▶ TASK STATEMENT: Restate word for word the opening line of the data below and every line after it until the line with "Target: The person", that line too, but not the pictures.

Extracted data entries:

[Start of Attachment]

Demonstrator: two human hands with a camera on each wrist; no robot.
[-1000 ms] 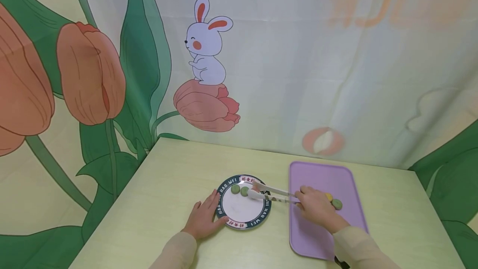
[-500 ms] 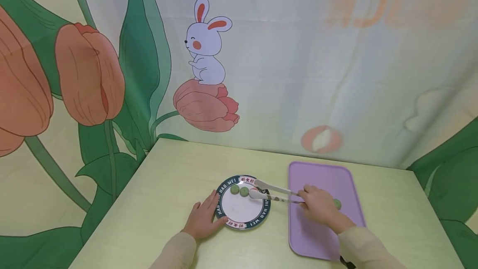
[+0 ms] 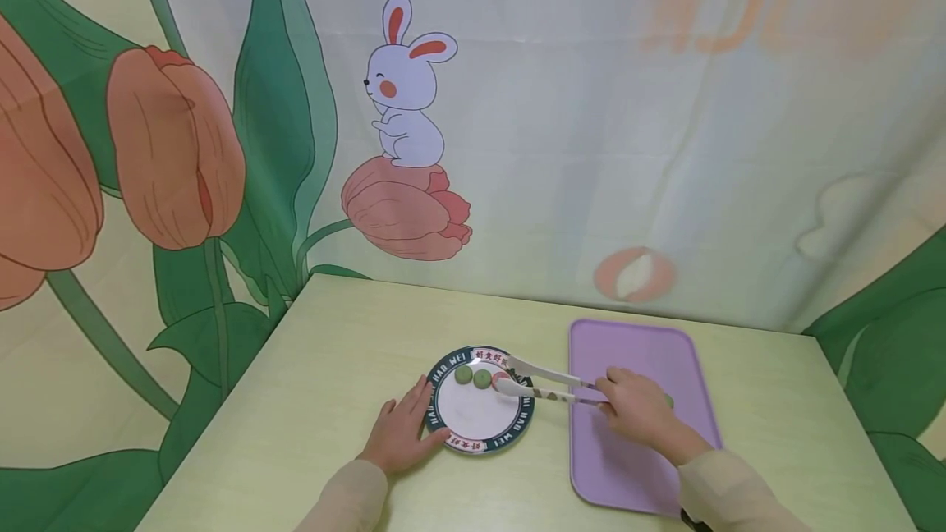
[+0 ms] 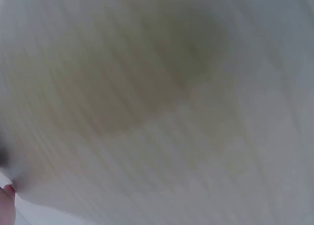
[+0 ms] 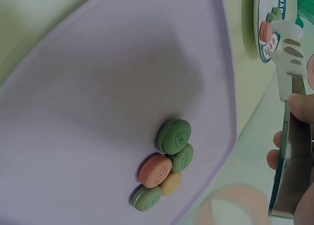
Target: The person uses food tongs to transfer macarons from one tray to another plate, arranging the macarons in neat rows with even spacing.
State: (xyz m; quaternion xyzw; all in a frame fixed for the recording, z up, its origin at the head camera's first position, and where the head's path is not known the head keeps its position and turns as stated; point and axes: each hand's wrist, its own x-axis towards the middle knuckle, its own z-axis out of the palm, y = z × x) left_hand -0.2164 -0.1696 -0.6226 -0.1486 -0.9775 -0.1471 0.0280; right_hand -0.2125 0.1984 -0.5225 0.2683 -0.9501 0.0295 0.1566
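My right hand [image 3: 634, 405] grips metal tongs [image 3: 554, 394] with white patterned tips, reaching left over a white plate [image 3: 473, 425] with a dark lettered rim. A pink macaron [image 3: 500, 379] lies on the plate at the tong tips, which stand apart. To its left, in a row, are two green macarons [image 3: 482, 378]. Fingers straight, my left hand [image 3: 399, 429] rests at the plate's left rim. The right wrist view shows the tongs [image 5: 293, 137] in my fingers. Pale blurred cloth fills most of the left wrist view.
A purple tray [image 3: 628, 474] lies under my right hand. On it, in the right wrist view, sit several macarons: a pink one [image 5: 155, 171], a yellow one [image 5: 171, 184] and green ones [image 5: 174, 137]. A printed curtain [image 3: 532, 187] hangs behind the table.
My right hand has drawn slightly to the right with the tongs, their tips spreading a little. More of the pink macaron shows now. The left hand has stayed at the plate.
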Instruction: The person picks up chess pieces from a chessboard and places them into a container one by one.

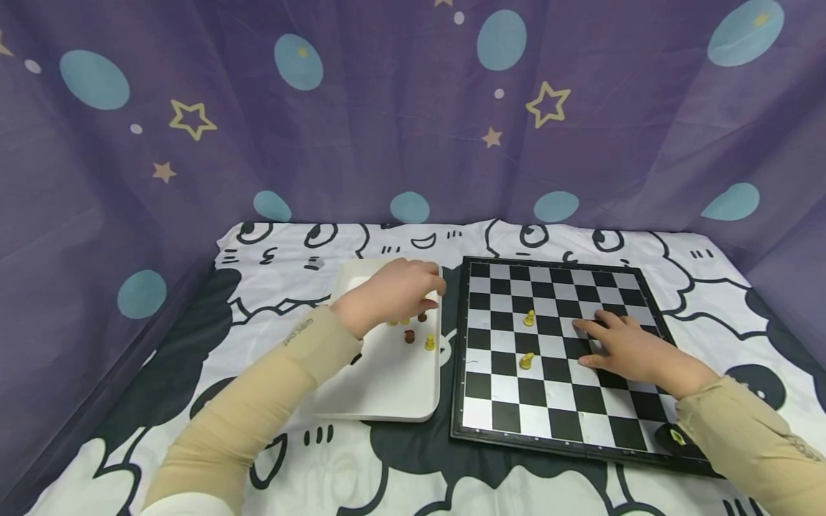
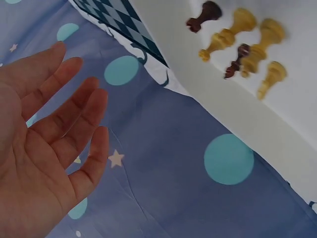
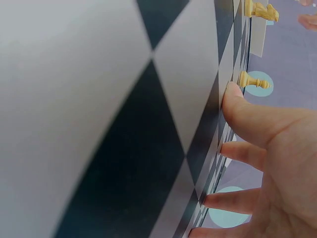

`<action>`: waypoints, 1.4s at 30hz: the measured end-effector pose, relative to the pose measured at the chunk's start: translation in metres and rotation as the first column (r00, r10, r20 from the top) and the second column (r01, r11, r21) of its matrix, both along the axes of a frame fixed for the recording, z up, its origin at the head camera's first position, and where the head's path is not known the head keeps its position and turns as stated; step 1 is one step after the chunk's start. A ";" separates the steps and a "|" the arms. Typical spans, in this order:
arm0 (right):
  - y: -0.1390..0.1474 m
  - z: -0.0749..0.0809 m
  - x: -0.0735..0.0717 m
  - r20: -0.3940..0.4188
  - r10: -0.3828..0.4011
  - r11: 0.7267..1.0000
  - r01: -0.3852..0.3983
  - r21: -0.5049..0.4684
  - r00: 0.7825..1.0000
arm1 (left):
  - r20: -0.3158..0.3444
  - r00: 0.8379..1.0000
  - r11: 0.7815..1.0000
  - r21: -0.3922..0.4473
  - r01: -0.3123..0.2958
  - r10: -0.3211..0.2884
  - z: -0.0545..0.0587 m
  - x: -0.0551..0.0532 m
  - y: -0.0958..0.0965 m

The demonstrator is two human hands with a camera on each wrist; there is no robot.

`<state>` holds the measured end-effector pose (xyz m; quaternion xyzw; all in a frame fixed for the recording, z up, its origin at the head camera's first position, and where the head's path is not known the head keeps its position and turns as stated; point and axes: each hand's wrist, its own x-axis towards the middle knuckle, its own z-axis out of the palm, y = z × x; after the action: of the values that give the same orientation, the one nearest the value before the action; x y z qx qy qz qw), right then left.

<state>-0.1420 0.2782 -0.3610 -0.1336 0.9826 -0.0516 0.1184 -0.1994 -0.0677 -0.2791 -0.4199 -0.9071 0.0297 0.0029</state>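
My left hand (image 1: pixel 395 290) hovers over the right side of a white tray (image 1: pixel 387 390). In the left wrist view its fingers are loosely bent, and nothing lies in the palm. Yellow and dark brown chess pieces lie in the tray, among them a brown piece (image 1: pixel 409 336) and a yellow piece (image 1: pixel 429 342). My right hand (image 1: pixel 629 350) is spread over a black-and-white chessboard (image 1: pixel 560 391), fingertips at its squares. Left of that hand, a yellow pawn (image 3: pixel 255 81) and a yellow knight (image 3: pixel 261 10) stand on the board.
A dark round object (image 1: pixel 671 438) with a yellow-green mark sits at the board's near right corner, partly behind the right sleeve. The patterned cloth (image 1: pixel 413 466) covers the table, and a purple curtain (image 1: pixel 387 129) hangs behind.
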 end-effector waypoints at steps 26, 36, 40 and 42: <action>0.000 -0.001 -0.001 -0.001 -0.001 1.000 0.001 0.018 1.000 | 0.033 0.997 0.998 -0.006 0.066 -0.066 -0.009 -0.014 0.069; -0.002 0.001 -0.001 0.008 -0.001 1.000 0.001 0.016 1.000 | 0.081 0.995 0.997 -0.039 0.062 -0.059 -0.018 -0.020 0.094; -0.002 0.001 -0.001 0.007 -0.002 1.000 0.002 0.025 1.000 | 0.088 0.994 0.996 -0.055 0.067 -0.062 -0.021 -0.022 0.104; -0.003 0.002 -0.001 0.007 -0.004 1.000 0.003 0.027 1.000 | 0.088 0.994 0.995 -0.064 0.071 -0.065 -0.022 -0.022 0.109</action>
<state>-0.1429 0.2756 -0.3593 -0.1300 0.9830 -0.0390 0.1234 -0.2215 0.0409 -0.3015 -0.4513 -0.8900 0.0419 -0.0493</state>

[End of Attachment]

▶ SOLUTION TO THIS PROBLEM:
Demonstrator: two human hands with a camera on each wrist; no robot.
[-1000 ms] 
[-500 ms] 
[+0 ms] 
[+0 ms] 
[+0 ms] 
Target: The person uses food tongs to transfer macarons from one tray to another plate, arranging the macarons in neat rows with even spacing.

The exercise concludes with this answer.